TRY IT ::
Only these lines of the data below are wanted: the one with "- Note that", the one with "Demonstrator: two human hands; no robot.", and any lines between them, each repeated exactly.

EXERCISE DATA ::
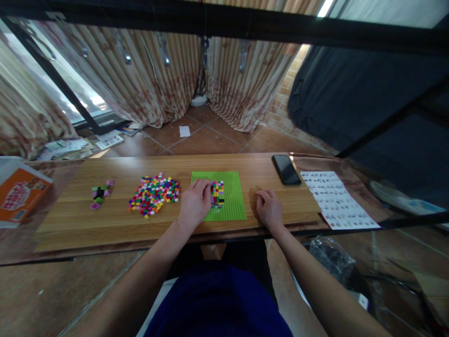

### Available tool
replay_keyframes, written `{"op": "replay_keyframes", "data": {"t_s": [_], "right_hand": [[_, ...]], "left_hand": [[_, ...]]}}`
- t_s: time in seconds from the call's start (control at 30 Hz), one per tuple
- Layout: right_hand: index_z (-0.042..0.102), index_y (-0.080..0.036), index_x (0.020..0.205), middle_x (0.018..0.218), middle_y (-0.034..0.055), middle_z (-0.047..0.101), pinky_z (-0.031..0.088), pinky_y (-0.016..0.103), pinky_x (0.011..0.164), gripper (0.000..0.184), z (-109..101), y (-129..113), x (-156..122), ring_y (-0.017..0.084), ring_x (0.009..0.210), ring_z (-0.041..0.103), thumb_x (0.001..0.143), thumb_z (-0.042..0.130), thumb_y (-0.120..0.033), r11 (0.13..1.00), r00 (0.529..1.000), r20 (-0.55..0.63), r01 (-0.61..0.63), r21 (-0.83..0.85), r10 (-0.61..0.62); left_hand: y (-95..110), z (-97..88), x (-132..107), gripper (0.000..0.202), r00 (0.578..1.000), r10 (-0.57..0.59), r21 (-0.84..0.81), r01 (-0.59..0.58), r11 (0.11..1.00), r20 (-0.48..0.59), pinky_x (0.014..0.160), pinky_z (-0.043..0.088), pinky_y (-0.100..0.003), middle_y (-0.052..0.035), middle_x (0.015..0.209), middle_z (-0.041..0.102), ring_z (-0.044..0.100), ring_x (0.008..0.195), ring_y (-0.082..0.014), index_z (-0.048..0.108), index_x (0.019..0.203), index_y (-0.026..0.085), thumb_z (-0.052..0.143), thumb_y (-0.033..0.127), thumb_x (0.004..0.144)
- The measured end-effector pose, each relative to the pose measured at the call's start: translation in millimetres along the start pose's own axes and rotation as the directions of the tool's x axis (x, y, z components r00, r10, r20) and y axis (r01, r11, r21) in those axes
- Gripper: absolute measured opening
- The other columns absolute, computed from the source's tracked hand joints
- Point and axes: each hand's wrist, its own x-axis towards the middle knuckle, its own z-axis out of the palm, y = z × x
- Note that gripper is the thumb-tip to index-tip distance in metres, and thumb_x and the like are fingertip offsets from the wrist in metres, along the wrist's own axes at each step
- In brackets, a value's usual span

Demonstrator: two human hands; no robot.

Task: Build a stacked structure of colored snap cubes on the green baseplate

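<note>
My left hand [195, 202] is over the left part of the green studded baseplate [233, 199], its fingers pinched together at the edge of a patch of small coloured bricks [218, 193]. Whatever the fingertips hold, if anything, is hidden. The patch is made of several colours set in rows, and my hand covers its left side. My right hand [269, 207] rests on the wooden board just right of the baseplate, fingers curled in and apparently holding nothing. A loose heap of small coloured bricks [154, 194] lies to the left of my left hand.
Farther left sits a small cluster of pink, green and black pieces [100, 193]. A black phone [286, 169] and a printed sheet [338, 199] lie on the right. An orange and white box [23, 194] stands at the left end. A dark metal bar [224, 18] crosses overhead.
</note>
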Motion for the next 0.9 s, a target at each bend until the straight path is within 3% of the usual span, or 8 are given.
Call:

SOLUTION TO THIS TASK ::
- Note that gripper is the thumb-tip to index-tip distance in metres, and thumb_x and the like are fingertip offsets from the wrist in metres, along the wrist's own axes at each step
- In brackets, a value's usual span

Demonstrator: two human hands; no robot.

No other output was requested.